The political geography of our country has changed. Outside Scotland, we live in a more illiberal country. All hopes of electoral reform for the voting system and the Lords are once again as dead as a dodo. The two party system survived both in parliament and in media coverage.

We now are aboard a runaway train hurtling towards Brexit. Only time will tell if we are heading towards a train crash for our economy, society and the future of our continent. But the brakes are off. Boris is on the footplate and Donald Trump will be shovelling the coal to light Johnson’s fire.

I am not going to hide the reality that I feel deflated. Support for Lib Dems has always been strong at a local level but we have failed to translate that into a national crusade. The manifesto and campaign were badged as a Jo Swinson product, with the Lib Dem mission taking second place. It was presidential in style. Yet we are a party with a collective, collaborative way of working. The early message that the Lib Dems would revoke Article 50 without a second people’s vote was a mistake. Although that message was changed, it left an aftertaste of the Lib Dems telling the people they know best. That’s not the way we think and work.

But when you get a bad result, you pick yourself up and start over again. We have fielded many excellent candidates across the country. Strong people with a future in politics. With Brexit soon to be behind us, the Lib Dems will be able to concentrate on their core message of a greener, fairer society.

Labour bombed. Corbyn proved toxic. He spouted promises but always looked like an addicted gambler spending up to his credit card limit. He eventually backed a people’s vote but there was always confusion on what his stance on Brexit really was. The election was a catastrophe for him and the hard left Momentum philosophy that poisoned Labour’s campaign. Even the Beast of Bolsover lost his seat taking some of the most colourful language out of the Commons,

The Greens did not get another MP. Caroline Lucas MP for Brighton Pavilion is an excellent MP and deserves some company in the house.
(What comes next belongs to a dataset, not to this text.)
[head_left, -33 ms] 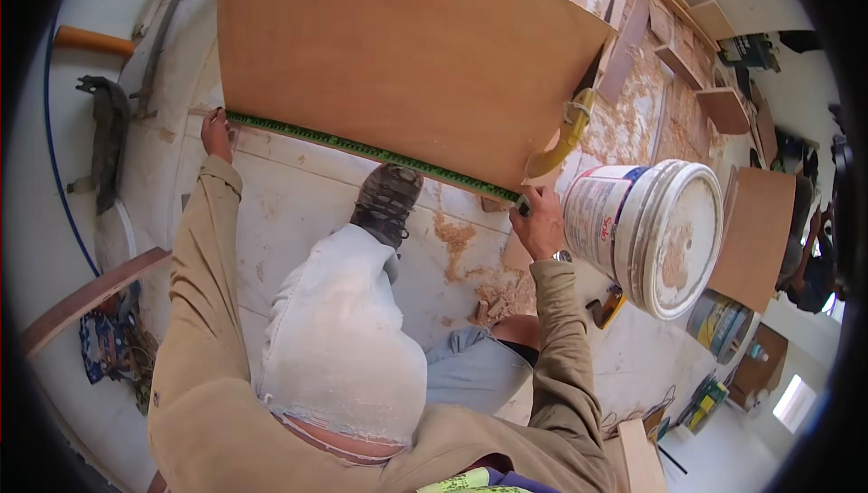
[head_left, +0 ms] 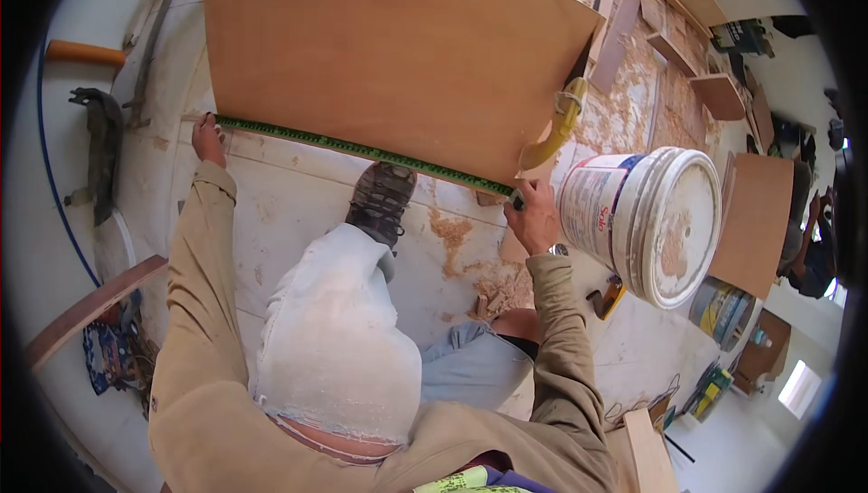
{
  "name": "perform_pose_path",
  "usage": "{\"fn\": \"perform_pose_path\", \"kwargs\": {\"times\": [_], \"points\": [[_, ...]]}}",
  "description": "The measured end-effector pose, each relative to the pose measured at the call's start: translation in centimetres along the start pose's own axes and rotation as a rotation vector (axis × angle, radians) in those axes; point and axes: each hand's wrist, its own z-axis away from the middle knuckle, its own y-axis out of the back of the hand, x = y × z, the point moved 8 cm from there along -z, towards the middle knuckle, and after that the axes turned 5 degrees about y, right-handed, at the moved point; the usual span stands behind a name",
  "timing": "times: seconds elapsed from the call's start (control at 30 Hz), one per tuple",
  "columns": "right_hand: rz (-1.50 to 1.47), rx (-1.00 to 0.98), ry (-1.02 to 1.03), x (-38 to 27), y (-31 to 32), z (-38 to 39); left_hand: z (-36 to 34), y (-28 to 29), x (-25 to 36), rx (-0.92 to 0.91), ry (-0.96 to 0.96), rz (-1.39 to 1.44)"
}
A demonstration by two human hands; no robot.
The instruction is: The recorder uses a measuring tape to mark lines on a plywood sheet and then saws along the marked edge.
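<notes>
A green measuring tape (head_left: 360, 152) runs along the near edge of a large plywood sheet (head_left: 389, 50). At its left end, my left hand (head_left: 208, 138) pinches the tape near the sheet's corner. My right hand (head_left: 535, 214) grips the tape's case (head_left: 514, 199) at the other end, by the sheet's right corner. Just beyond that hand, a curved yellow object (head_left: 553, 140) rests by the sheet's edge. A white bucket (head_left: 601, 213) with a dusty lid stands right of my right hand. My shoe (head_left: 375, 203) is below the middle of the tape.
Wood offcuts (head_left: 665, 45) and shavings cover the right back floor. An orange-handled tool (head_left: 86, 52), a dark clamp-like tool (head_left: 99, 149) and a wood strip (head_left: 90, 308) are at left. A yellow-black tool (head_left: 608, 298) sits below the bucket. Another person (head_left: 818, 253) is at far right.
The whole view has shifted slightly, with the sheet and bucket appearing a little further left and up. Both hands keep their hold on the tape.
</notes>
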Motion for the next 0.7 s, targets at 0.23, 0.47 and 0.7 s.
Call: {"fn": "perform_pose_path", "kwargs": {"times": [0.23, 0.47, 0.7], "points": [[-0.119, -0.163, 0.095, -4.2, -0.6, 2.2, 9.7, -7.5, 5.4, -0.581, 0.173, 0.522], [-0.256, -0.081, 0.159, -12.7, -0.9, 0.8, 34.4, -17.5, 2.2, -1.061, 0.389, 0.208], [-0.397, -0.111, 0.154, -18.1, -2.6, -1.3, 40.5, -18.8, -1.0, -1.165, 0.482, 0.053]]}}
The Tories did well and Brexit was the biggest factor. Environment, health, education and social care were at times reduced to anecdotes on the campaign trail. The concept of One Nation Conservativism was sacrificed on the altar of Brexit.  

Our exit from the EU will now happen at break neck speed. We will leave the maelstrom of European politics behind and turn our eyes west to America. Just as Tony Blair became George Bush’s poodle, Boris Johnson will become Donald Trump’s donkey.

Our nation has elected its leaders. We must work with that.

One thought on “General election: Labour plummets as Tories strengthen grip on the country and Lib Dems fall flat”
  1. Good journalism, Andy, but questionable understanding of Brexit. No car crashes envisaged on the economic horizon. Unlike many MPs, Remained Philip Dunne kept faith with the Brexit vote in Ludlow- and that’s why most of us backed him, again. But the LibDems continue to be strong on local issues at the local level. Keep up the good work, please.